Years ago, a friend landed a job in New York, and when I asked him what the best thing about it was, he said, without a glimmer of irony, 'Being able to afford to go to Barneys every weekend.' The biggest thrill of my week - apart from staying in Frank Sinatra's old suite at The Carlyle - was meant to be my visit to the Museum of Modern Art, which opened at the end of last year after a massive renovation. It is an astonishing achievement, a gargantuan homage to the sort of modernism that only makes sense in the wake of postmodernism.

However, its design owes rather too much to our own Tate Modern than is good for it, and it has undoubtedly lost some of its former charm.
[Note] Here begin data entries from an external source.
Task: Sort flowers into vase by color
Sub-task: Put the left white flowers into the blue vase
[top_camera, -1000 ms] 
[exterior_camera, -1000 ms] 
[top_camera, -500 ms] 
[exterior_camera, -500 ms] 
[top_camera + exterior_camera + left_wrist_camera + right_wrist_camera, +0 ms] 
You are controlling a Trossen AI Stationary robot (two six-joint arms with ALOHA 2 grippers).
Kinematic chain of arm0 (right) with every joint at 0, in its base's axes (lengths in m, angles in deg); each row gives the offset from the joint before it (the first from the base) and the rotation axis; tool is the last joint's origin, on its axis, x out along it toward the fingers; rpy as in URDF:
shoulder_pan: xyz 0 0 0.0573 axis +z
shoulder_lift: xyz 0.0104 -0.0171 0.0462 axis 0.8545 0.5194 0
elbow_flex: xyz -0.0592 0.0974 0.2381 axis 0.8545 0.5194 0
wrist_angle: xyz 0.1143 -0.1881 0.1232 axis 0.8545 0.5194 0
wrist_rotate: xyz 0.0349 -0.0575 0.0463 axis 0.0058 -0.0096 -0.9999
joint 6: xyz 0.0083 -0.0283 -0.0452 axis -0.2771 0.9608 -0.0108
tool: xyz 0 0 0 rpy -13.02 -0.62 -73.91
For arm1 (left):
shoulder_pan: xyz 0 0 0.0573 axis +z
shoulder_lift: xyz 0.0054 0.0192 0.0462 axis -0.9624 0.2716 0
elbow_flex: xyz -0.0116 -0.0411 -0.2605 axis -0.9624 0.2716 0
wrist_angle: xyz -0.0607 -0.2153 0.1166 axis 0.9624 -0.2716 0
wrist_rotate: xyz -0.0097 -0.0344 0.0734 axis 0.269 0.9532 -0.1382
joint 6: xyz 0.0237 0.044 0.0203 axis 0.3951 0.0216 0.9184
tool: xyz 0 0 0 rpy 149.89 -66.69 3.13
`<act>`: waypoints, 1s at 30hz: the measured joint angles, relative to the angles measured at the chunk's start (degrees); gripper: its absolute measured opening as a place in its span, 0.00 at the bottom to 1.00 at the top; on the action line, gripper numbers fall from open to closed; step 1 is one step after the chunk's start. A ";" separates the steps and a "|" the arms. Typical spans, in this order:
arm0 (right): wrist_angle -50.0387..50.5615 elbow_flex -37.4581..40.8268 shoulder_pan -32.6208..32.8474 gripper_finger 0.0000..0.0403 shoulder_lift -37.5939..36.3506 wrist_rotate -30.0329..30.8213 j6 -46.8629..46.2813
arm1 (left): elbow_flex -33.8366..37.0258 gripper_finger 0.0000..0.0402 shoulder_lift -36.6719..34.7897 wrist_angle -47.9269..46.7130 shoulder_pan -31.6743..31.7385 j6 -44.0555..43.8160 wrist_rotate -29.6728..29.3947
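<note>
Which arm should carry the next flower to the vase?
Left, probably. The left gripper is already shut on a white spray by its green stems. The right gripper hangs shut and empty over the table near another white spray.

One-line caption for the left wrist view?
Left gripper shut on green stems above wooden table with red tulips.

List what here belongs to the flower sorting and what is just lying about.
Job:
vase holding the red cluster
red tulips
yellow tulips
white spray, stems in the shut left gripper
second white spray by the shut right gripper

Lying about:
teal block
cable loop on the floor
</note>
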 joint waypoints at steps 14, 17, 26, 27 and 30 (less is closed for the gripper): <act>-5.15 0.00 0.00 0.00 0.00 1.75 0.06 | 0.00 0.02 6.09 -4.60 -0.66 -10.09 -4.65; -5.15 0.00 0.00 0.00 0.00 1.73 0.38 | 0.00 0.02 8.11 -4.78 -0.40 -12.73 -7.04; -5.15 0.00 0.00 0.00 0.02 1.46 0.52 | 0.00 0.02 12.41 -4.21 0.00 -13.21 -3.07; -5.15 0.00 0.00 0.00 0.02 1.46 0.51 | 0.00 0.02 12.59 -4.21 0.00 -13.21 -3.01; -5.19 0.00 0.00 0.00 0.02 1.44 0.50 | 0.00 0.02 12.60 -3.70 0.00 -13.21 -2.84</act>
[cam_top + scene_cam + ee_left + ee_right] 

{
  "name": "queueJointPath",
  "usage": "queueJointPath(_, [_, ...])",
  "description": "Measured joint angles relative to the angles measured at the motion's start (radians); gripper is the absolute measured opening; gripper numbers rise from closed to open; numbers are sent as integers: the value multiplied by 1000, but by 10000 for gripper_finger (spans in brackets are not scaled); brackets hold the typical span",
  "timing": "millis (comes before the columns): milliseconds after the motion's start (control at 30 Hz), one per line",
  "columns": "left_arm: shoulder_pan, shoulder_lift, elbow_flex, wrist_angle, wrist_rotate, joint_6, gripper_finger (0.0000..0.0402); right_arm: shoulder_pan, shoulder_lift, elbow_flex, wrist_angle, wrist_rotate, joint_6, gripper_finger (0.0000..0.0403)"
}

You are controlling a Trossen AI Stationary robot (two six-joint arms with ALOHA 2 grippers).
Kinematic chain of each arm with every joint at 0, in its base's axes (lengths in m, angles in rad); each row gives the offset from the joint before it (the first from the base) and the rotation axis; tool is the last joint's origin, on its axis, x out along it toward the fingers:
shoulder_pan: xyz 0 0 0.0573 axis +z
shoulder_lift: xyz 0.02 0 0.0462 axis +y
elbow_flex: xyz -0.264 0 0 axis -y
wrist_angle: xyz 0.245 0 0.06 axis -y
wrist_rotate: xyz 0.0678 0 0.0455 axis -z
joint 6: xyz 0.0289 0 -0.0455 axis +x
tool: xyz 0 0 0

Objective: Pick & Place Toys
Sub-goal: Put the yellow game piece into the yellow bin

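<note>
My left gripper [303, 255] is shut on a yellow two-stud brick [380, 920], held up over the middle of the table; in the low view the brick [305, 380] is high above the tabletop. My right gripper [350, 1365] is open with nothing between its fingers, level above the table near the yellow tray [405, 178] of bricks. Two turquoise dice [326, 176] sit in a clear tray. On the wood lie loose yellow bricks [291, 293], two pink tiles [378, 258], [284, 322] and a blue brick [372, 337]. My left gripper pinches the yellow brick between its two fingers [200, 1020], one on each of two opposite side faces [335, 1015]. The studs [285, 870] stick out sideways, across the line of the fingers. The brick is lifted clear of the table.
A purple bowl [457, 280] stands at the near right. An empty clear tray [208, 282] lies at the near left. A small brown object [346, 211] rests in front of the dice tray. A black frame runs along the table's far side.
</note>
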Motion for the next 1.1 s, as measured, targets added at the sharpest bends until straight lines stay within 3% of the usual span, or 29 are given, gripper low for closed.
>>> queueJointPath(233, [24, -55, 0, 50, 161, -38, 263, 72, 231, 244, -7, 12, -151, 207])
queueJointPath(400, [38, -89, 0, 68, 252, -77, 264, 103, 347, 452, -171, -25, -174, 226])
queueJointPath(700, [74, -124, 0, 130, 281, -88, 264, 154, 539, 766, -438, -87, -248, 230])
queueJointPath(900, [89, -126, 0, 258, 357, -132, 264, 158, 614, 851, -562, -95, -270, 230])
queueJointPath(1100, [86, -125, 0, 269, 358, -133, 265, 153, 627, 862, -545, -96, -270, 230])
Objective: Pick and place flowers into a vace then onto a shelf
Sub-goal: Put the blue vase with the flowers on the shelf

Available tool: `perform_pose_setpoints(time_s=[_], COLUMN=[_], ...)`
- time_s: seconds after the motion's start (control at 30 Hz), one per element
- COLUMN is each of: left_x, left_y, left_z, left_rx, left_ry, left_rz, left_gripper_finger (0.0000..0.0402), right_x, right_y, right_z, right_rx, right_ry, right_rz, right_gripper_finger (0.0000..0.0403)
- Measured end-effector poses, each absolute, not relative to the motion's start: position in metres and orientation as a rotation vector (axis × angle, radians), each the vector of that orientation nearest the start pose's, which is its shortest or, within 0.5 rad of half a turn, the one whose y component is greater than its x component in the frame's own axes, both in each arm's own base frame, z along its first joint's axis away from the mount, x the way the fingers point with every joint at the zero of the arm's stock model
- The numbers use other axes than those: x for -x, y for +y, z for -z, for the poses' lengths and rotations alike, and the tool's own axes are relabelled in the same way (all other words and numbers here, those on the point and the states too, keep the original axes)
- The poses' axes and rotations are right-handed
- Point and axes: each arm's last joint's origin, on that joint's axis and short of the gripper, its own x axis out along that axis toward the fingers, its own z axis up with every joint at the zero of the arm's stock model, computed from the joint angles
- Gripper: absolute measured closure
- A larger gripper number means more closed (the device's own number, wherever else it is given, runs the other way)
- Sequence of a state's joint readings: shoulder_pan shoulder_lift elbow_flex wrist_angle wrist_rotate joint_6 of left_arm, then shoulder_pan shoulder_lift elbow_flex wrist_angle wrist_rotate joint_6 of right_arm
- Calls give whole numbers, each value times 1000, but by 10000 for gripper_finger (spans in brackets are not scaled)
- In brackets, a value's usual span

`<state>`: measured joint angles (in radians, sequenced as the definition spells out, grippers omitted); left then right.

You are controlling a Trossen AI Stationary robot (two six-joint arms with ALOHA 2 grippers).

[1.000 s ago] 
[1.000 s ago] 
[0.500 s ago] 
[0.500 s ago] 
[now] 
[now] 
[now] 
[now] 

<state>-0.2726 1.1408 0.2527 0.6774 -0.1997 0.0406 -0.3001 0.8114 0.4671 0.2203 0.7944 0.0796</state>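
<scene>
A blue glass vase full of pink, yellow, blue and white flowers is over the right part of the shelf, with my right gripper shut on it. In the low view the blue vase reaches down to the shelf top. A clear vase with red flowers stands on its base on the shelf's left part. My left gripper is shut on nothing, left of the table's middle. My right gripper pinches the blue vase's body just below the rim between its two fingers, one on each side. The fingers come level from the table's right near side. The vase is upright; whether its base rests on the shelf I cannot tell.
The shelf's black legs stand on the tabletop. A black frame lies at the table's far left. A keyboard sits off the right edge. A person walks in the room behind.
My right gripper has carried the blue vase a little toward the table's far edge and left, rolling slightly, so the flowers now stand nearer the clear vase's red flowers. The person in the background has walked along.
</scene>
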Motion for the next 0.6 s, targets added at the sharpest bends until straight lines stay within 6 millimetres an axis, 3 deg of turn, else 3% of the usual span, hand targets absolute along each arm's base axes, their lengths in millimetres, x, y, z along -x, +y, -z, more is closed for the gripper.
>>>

In the Eighties, architects managed to turn everything from hotels to shopping malls into atriums; these days it's art galleries and shops. And they're beginning to look quite soulless. Next season's London Fashion Week will be a big one for us, as we're launching a biannual men's fashion magazine right in the middle of it. GQ Style will be published twice a year, and will feature everything you need to know about menswear, and I mean everything.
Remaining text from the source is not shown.